Welcome back to another Sunday snippet, hosted by yours truly. We’ve got another change of pace from Johanan’s perilous adventure this week. If you happened to miss last week’s snippet, you can find it here to get yourself up to speed: “Sparks of Determination”. And if you’re new here, stick around and check out the first one that started it all: “Dusk”. Lastly, let’s not forget our true hosts, the people over at Weekend Writing Warriors, who make these parties possible. Everyone’s invited to check out writers’ works on the site and get involved in these events. All the info you’ll need to get started is all there for you- now all you need to do is write!
Our change of pace for this week involves some piracy once more. Everyone who commented on the first snippet, “Port”, gave some awesome feedback, and so while I can’t post the entire book (not that I can call a few pages of a prologue a book) in snippet format, I definitely want to see what you guys think of this as a full work and appreciate any feedback!
(Bit of creative editing involved to fit the ten sentence limit).
The Oleander. Named after the deadly plant, and aesthetically fitting for such a name, with a hull black as night and a blood-red gunwale that outlined the outside of the deck. Two rows of three cast iron cannons each – concealed behind wooden compartments at the moment- lined either sides of the vessel. Three masts stood in the center of the deck, sporting large sails as black as the hull. A truly venomous sight to behold, and one Craylar was proud of- he still remembered the poor saps he stole it from years ago, just off the coast of Madagascar. The forty-year-old captain stood before the vessel smiling like a fool as he relived old memories.
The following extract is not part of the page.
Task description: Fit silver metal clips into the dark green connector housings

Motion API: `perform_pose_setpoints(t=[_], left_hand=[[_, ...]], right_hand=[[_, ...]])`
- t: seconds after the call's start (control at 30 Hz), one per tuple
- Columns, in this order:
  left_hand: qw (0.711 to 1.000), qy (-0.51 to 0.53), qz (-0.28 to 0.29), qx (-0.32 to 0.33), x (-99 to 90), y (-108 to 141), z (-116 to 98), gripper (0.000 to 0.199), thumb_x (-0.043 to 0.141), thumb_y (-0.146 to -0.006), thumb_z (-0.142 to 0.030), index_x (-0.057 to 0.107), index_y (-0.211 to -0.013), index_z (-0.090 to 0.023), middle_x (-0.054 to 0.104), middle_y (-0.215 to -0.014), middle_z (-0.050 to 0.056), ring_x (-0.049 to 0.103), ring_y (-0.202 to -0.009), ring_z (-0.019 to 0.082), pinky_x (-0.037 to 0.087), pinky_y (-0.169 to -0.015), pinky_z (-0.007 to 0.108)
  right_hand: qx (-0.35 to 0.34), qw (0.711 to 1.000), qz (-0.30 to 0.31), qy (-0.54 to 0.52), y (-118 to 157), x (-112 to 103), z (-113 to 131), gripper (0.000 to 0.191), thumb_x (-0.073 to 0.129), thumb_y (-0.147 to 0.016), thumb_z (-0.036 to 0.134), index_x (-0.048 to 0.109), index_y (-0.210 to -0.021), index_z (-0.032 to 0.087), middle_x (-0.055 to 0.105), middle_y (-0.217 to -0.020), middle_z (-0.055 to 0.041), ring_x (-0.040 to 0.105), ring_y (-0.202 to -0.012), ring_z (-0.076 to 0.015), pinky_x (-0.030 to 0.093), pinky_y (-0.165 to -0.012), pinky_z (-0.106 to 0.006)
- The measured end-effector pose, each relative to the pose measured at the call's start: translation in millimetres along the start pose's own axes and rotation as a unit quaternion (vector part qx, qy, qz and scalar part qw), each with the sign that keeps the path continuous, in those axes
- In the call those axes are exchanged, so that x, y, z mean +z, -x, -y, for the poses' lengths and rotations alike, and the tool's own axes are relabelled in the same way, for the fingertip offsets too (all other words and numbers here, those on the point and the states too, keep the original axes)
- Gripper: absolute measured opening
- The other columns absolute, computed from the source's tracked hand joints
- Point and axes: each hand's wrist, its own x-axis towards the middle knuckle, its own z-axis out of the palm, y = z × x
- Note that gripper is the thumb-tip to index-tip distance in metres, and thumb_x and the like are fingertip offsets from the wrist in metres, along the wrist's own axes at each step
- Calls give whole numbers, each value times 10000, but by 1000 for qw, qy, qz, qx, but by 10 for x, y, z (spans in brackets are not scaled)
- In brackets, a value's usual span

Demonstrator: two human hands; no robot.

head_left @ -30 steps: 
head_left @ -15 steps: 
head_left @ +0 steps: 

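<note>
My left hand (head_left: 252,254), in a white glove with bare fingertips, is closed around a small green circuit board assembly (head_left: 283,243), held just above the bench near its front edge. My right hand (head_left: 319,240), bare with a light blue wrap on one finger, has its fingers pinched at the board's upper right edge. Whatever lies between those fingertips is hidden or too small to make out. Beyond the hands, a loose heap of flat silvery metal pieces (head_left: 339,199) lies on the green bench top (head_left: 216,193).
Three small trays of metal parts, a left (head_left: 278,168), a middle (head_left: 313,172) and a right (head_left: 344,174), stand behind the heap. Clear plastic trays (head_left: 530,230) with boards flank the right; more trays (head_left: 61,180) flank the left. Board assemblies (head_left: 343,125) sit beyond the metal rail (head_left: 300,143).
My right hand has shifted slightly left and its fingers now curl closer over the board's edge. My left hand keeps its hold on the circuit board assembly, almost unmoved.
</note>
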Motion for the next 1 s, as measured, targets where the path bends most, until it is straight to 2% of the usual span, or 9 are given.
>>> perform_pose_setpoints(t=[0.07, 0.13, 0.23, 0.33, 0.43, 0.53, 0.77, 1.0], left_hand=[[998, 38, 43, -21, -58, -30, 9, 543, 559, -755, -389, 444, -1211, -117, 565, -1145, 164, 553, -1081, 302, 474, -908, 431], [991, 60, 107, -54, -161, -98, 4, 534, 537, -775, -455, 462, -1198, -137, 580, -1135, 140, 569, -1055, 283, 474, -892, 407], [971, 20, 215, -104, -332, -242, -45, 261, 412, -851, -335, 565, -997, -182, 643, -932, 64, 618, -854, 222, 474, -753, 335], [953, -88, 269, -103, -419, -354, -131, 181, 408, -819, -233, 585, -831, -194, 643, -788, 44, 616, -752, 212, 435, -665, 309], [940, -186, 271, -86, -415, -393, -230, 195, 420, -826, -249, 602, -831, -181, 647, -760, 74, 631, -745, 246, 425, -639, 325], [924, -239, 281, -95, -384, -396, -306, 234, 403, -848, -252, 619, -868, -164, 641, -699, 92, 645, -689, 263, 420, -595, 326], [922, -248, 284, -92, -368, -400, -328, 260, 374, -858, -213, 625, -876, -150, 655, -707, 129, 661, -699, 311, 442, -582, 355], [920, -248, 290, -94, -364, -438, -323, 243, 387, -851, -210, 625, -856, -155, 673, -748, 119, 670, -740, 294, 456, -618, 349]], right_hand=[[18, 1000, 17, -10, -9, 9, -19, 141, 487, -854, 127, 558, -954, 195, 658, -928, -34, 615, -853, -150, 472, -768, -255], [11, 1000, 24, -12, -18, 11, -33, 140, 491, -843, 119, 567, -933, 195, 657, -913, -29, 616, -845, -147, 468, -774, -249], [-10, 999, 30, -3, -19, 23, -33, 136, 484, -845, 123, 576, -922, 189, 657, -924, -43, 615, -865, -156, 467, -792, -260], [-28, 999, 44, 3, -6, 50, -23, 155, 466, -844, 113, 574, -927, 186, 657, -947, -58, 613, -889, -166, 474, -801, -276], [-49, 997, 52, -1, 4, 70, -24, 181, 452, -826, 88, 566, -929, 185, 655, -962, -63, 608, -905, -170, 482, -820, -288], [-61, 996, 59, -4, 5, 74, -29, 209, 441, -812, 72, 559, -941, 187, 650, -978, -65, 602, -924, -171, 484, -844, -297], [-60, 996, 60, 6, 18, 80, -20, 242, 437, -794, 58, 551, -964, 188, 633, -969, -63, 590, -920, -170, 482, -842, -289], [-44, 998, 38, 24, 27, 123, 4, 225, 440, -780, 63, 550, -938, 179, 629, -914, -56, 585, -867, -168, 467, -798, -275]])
No more than a few steps from port stood Mimosa Lounge, a local hotspot teeming with travelers from all walks of life, which Craylar immediately noticed upon entering. Everywhere he looked people sang and danced to the tune of a small band of musicians strumming mandolins and fingering flutes, drunkards lining every table seeming all too happy to raise their drinks to anything, like the crew’s entrance. Smoke stung his eyes, its wisps faintly illuminated by the dimly lit room. Being in exceptionally high spirits that night, Craylar made his way over to the bar and bought a round of ale for his men, who rejoiced and clapped him on the back.